E musealizar as misericórdias é um desafio?

Eu diria que é um grande desafio. Por um lado, é interessante porque a partir do espólio que as Misericórdias têm, atualmente, deste ponto de vista não é difícil. Por outro lado, temos os constrangimentos financeiros que esta instituição tem, pois, o seu objeto fundamental é o apoio social e na área da saúde. Contudo, a pouco e pouco, com apoios locais em que os municípios também se envolvem em parcerias, vamos trabalhando com vista à musealização. Eu diria que o processo é em crescendo e, por isso, promovemos estas jornadas e outras iniciativas como o Dia do Património das Misericórdias. Aproveitamos para a todos mobilizar, definindo um caderno de encargos para todos, explicando como se deve fazer para criar um museu, os compromissos e responsabilidades que se devem assumir ao criar uma estrutura desta natureza. É um trabalho muito estimulante, e é com agrado que vamos percebendo que à volta desse objetivo vão surgindo atividades, como conferências, concertos, palestras, dias comemorativos, entre outras. Para nós faz sentido ter um programa de atividades, associadas a estes equipamentos. É uma alavanca, também, para o desenvolvimento e sustentabilidade da própria instituição.

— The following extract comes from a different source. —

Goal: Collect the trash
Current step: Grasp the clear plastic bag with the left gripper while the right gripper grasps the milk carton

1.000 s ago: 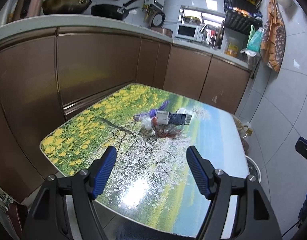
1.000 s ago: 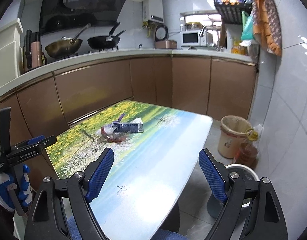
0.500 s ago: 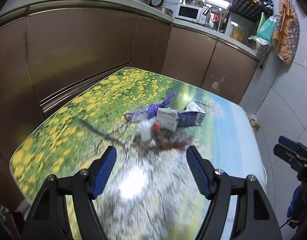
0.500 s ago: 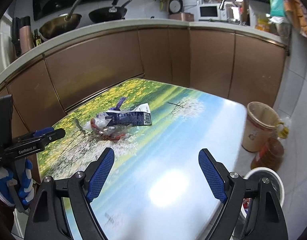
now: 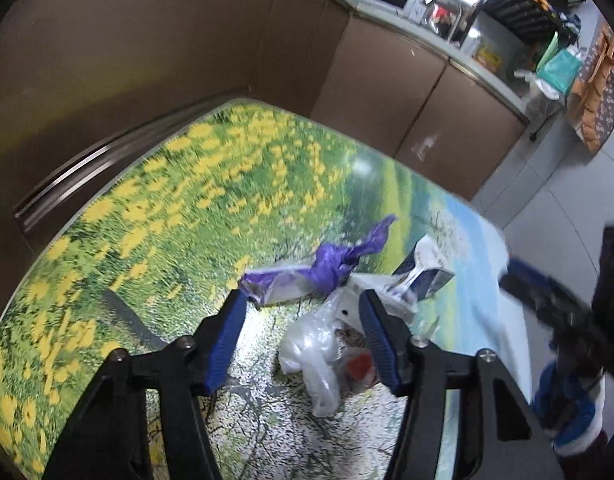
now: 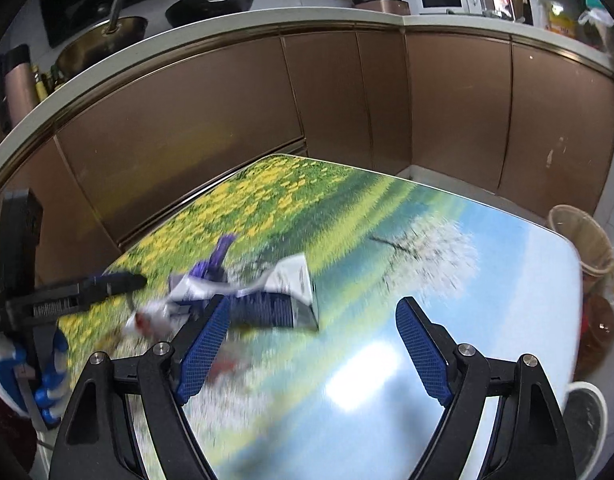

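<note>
A heap of trash lies on the picture-printed table (image 5: 179, 184): a purple wrapper (image 5: 331, 268), a clear plastic bag (image 5: 315, 344), a dark blue and white carton (image 5: 423, 276) and a red scrap (image 5: 359, 364). My left gripper (image 5: 303, 340) is open, its fingers on either side of the clear bag, just above it. My right gripper (image 6: 315, 340) is open over the table; its left finger overlaps the carton (image 6: 275, 308) in the view. The purple wrapper (image 6: 215, 264) lies behind.
A tan waste bin (image 6: 583, 240) stands on the floor off the table's far right corner, with an amber bottle (image 6: 599, 332) and a white bowl (image 6: 583, 412) beside it. Brown kitchen cabinets (image 6: 235, 120) run behind the table.
Both grippers have moved forward and down toward the trash heap. The left one now straddles the clear bag; the right one has reached the carton. Both stay open.
</note>
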Demonstrator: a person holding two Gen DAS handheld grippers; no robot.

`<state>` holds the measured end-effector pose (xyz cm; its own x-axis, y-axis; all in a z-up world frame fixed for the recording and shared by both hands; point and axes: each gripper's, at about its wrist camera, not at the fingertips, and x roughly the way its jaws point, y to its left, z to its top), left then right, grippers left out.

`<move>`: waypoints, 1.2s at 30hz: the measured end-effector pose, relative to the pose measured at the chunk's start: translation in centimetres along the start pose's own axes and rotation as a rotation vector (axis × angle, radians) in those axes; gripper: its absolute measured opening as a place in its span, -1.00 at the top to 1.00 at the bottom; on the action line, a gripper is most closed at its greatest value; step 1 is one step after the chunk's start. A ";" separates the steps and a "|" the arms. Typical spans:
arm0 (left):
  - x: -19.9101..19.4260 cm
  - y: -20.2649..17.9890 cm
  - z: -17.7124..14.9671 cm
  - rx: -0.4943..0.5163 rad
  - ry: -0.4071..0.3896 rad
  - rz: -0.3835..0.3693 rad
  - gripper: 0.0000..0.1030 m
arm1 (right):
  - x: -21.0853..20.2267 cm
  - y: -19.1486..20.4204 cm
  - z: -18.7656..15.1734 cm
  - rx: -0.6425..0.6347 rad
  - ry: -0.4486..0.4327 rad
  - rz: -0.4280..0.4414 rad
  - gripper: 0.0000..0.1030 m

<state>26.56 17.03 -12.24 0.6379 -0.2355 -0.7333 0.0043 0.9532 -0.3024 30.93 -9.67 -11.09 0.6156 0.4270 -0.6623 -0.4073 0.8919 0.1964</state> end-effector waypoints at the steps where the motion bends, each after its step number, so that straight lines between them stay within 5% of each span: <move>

O Museu da Misericórdia do Porto, foi um dos 50 candidatos ao prémio Europeu do ano, EMYA 2019. Esta nomeação foi, seguramente, o reconhecimento do bom trabalho museográfico que tem sido feito. É um exemplo que gostaria de ver replicado?

Sem duvida. Nós temos tido sempre a preocupação de não nos precipitarmos na abertura de espaços e na divulgação de coleções que não estejam devidamente cuidadas e conhecidas. Sem um espólio inventariado, sem um programa museográfico definido, não é possível projetar estes equipamentos, pois é do conhecimento que estamos a falar, é de cultura, é de respeito pelo passado, é de dignidade dos valores que as Misericórdias sempre promoveram. Temos que ter sempre esse cuidado: não avançar se não tivermos condições para que o produto final seja digno dessas instituições. E temos casos muito felizes, desde a Misericórdia do Porto, que fala, mas também a de Braga, a de Coimbra ou a de Amarante, entre muitas outras. Em Beja, vamos ter muitas mais que vão apresentar o seu estado da arte, o que têm e o que pretendem fazer. Queremos incentivar a nivelar os seus projetos pela qualidade e pelos critérios mais adequados a este tipo de equipamentos.

Há outros projetos em curso?

Temos um outro projeto que, infelizmente, não têm avançado como desejaríamos, mas está no bom caminho. Trata-se da constituição de um museu virtual das Misericórdias para, aí sim, divulgarmos com uma narrativa coerente, a realidade patrimonial destas instituições. DE qualquer forma, queremos continuar a trabalhar com as pessoas e não há como cada comunidade para se mobilizar à volta de um equipamento destes. É uma postura que configura uma cidadania ativa da própria comunidade, um voluntariado cultural que tentamos promover. Queremos manter estas instituições vivas, elas que têm uma história viva e permanente, ancorada no passado, mas mantendo os olhos postos no futuro e na identidade destas instituições que já deram ao país, e ainda vão dar mais no futuro.